Monday 9 August 2021

Mubi Monday: Black Bear (2020)

Warning - I wouldn't consider the following information spoilers, BUT I would advise that it is best to go into Black Bear completely blind. So please do yourself a favour, avoid any reviews of the film until you've seen it for yourself.

The second full feature from writer-director Lawrence Michael Levine, Black Bear starts off feeling like something very familiar - a filmmaker (Aubrey Plaza) is welcomed as a guest into the home of a couple with a strained relationship (played by Christopher Abbott and Sarah Gadon). Snippy conversation turns increasingly sour as tension rises. You've seen moments onscreen that explore that kind of atmosphere before. But then things change. A second part presents the actors given different roles, and viewers are now looking at the actual act of creating a fictional piece akin to what we've just been watching. And this is where things really start to get interesting.

Although I appreciate that I didn't know what Black Bear was going to be about, I think I would have enjoyed it even more if I'd been aware of the structural upheaval that was coming along after the first main section. The constant sense of discomfort and unease had me feeling that the film would become a tiresome experience. Thankfully, the big shift in focus makes everything so much better, including what you've just been watching.

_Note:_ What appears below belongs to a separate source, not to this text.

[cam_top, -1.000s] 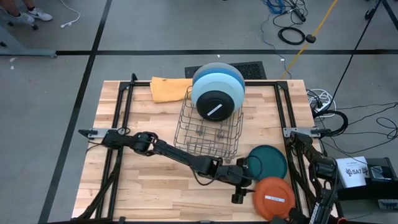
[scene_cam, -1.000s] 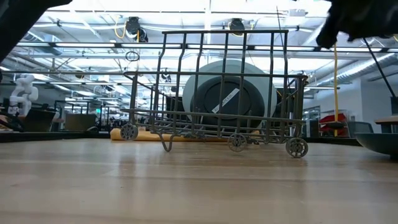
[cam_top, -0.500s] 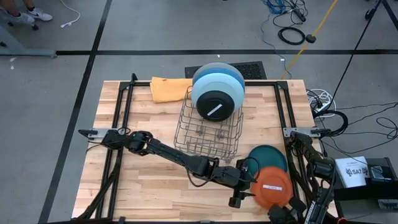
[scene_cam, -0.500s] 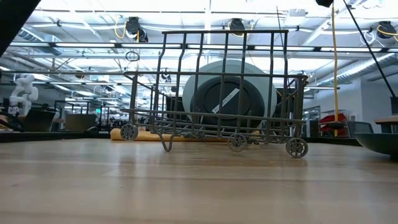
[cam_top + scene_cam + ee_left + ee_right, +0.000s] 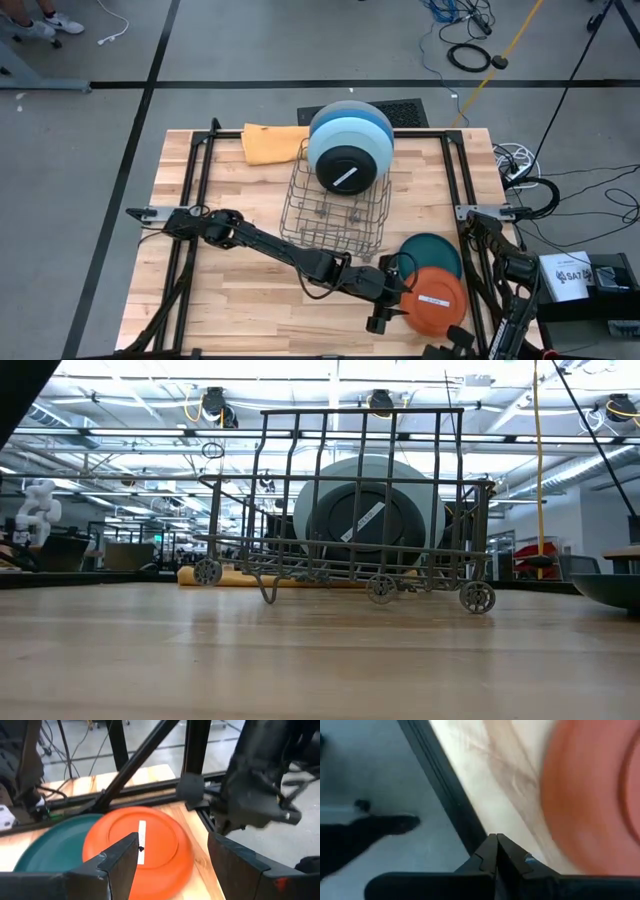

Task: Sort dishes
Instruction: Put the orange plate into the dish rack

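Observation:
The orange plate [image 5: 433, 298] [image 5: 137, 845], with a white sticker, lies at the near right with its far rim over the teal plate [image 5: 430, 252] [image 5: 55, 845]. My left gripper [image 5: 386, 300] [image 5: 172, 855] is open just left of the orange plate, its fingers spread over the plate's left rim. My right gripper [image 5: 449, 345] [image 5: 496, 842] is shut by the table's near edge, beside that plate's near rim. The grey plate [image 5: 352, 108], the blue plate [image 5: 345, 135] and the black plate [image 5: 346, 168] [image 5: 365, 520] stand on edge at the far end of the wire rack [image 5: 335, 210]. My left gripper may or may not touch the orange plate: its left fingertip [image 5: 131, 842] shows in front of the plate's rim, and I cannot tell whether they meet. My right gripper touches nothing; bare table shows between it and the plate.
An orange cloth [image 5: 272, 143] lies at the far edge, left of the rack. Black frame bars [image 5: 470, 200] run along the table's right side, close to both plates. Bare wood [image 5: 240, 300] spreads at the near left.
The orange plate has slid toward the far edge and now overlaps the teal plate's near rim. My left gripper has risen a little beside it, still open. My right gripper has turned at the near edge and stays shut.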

Although they take on different roles within each main story segment, Plaza, Abbott, and Gadon are consistently excellent. Plaza is especially impressive in a role that feels more removed from the kind of thing she's done before (and the casting initially, and cannily, allows her to first embody exactly the sort of thing we've seen her do so often already), and both Abbott and Gadon are happy to play characters with layers of deviousness and unpleasantness to them.

Apparently based on some of Levine's dreams, what you get here is a thought-provoking look at just how far some people go to produce a performance from actors, and how manipulative that process can be. You can equate that with any of the more innocuous moments you may have heard of - such as Wes Craven helping Drew Barrymore to act upset by reminding her of stories of animal cruelty - or you can easily consider onscreen performances that came from much more difficult, and problematic, circumstances. The most egregious example of this, in my view, would be some of the work of Bernardo Bertolucci and Alejandro Jodorowsky - men who have delivered some amazing art, but at what cost to women being directed by them.

A film that works well for the actors, as well as being ABOUT actors, Black Bear also explores gaslighting, consent, and abuse. There are toxic relationships on display, as well as toxic environments. Perhaps it's all a very clear analogy for sexual abuse, or perhaps, even more disturbingly for us film fans, it's a damning indictment of methods that are used far too often on film sets where the person in creative control gets to do whatever he (and it's invariably a male in such cases) damn well pleases.